• WHAT YOU HAVE TO DO: For the records that follow, please set down exactly the lines between the one holding "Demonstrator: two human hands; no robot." and the one holding "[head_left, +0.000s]", inclusive, and only those.

• DATA SHOWN:
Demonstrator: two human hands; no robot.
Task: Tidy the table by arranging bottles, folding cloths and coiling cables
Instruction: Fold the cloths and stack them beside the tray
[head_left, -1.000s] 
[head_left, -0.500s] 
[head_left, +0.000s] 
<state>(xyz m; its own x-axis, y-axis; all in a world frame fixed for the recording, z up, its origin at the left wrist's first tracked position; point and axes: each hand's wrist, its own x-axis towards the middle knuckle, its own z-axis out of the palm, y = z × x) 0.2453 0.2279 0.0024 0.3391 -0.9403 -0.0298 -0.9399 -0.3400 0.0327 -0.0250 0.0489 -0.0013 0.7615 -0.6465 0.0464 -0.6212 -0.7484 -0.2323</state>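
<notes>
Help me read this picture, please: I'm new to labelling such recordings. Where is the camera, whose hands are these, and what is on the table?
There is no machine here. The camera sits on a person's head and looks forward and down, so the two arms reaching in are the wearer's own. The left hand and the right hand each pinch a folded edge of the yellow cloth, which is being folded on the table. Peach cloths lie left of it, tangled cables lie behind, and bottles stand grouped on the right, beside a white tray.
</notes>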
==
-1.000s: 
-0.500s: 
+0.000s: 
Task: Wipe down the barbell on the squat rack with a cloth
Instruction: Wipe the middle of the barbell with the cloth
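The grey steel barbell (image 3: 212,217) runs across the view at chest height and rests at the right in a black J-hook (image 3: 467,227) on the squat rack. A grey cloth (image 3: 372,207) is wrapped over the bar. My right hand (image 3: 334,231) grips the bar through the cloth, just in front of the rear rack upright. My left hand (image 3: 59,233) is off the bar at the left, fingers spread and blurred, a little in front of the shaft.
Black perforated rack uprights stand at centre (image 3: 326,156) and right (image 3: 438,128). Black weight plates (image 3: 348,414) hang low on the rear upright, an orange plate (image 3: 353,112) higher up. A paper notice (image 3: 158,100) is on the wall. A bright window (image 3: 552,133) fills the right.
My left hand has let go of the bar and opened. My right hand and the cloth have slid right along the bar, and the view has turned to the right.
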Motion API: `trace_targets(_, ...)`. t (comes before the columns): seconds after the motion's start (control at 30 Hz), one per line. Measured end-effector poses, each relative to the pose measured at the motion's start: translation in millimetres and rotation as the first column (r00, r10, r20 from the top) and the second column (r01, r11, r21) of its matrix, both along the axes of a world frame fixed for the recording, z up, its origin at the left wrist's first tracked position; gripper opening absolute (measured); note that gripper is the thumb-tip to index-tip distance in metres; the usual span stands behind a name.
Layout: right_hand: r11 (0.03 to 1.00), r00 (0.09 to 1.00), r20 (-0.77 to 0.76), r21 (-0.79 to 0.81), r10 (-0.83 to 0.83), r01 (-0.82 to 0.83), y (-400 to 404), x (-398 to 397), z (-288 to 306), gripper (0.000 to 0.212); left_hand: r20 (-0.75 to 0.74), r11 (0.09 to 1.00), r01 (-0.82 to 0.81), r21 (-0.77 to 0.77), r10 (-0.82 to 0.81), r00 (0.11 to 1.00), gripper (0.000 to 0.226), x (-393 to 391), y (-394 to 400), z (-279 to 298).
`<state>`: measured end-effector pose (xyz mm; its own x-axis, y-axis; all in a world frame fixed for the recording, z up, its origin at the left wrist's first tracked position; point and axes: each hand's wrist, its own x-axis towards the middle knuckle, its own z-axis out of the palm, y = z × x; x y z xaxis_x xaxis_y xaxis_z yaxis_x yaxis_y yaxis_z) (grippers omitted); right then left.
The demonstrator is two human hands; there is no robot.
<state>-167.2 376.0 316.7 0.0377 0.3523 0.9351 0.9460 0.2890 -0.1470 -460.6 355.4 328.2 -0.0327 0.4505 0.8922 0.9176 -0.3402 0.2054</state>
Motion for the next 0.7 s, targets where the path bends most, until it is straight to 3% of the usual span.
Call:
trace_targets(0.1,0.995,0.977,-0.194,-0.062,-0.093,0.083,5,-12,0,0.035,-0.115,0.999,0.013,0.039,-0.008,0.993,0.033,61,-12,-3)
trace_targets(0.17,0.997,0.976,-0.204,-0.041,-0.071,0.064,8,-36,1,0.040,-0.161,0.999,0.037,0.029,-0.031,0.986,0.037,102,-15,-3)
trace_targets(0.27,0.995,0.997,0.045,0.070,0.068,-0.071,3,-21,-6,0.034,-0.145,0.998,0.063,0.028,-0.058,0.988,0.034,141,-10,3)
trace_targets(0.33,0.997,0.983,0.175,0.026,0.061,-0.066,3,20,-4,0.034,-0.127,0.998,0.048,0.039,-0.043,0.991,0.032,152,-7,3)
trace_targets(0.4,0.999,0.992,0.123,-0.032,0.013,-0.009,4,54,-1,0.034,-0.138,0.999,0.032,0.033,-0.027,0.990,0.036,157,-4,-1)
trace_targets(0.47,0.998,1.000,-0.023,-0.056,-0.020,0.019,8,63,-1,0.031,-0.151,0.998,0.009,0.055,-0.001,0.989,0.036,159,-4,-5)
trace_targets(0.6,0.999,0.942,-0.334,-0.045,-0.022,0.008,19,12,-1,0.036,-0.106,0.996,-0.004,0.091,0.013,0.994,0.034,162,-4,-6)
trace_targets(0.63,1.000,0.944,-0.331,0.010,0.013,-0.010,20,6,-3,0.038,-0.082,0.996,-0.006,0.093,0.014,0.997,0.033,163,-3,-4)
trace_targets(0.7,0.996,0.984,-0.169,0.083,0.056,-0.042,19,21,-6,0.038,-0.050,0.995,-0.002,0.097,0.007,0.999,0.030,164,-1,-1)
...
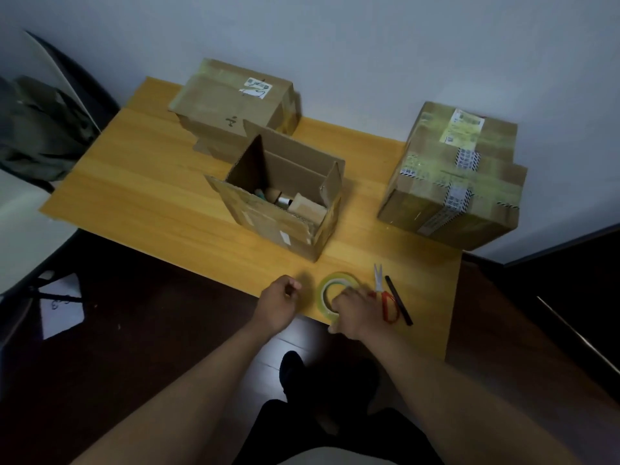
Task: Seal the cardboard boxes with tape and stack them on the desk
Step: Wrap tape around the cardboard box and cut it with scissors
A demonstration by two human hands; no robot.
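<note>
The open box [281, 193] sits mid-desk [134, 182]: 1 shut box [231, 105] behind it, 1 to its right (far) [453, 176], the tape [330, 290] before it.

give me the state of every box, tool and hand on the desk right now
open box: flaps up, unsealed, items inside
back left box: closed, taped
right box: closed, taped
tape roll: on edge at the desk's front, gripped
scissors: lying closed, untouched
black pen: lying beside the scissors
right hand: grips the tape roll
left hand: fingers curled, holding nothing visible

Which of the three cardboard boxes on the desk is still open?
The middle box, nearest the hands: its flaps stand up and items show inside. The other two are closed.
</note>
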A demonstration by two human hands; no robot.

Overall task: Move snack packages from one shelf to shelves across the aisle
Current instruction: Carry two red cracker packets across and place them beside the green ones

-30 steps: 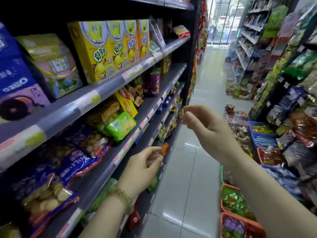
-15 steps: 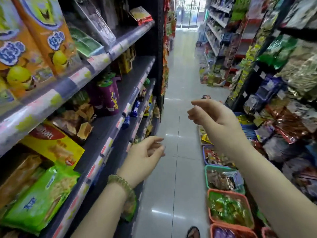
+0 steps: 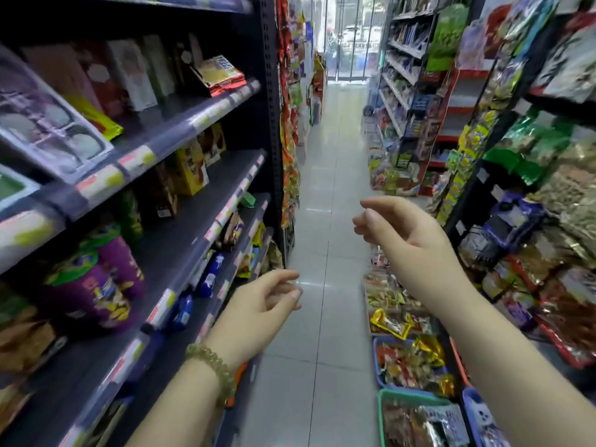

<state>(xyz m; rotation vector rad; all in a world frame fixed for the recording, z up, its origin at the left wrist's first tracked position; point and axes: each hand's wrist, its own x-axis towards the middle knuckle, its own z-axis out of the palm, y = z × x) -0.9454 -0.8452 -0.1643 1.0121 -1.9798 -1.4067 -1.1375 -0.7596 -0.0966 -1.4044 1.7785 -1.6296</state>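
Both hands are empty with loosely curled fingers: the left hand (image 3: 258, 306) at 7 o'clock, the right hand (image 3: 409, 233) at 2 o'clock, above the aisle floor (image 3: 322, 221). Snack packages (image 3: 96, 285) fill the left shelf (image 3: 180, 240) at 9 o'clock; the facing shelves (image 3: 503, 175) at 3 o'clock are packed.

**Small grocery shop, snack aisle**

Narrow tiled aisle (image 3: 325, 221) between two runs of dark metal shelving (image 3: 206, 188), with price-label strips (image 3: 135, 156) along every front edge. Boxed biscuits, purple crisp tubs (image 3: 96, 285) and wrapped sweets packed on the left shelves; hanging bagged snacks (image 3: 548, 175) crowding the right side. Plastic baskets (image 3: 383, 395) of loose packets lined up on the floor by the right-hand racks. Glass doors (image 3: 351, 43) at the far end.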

• RESPONSE:
Demonstrator: two human hands; no robot.
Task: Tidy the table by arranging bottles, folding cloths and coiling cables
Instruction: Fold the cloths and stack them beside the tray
[head_left, -1.000s] 
[head_left, -0.500s] 
[head_left, +0.000s] 

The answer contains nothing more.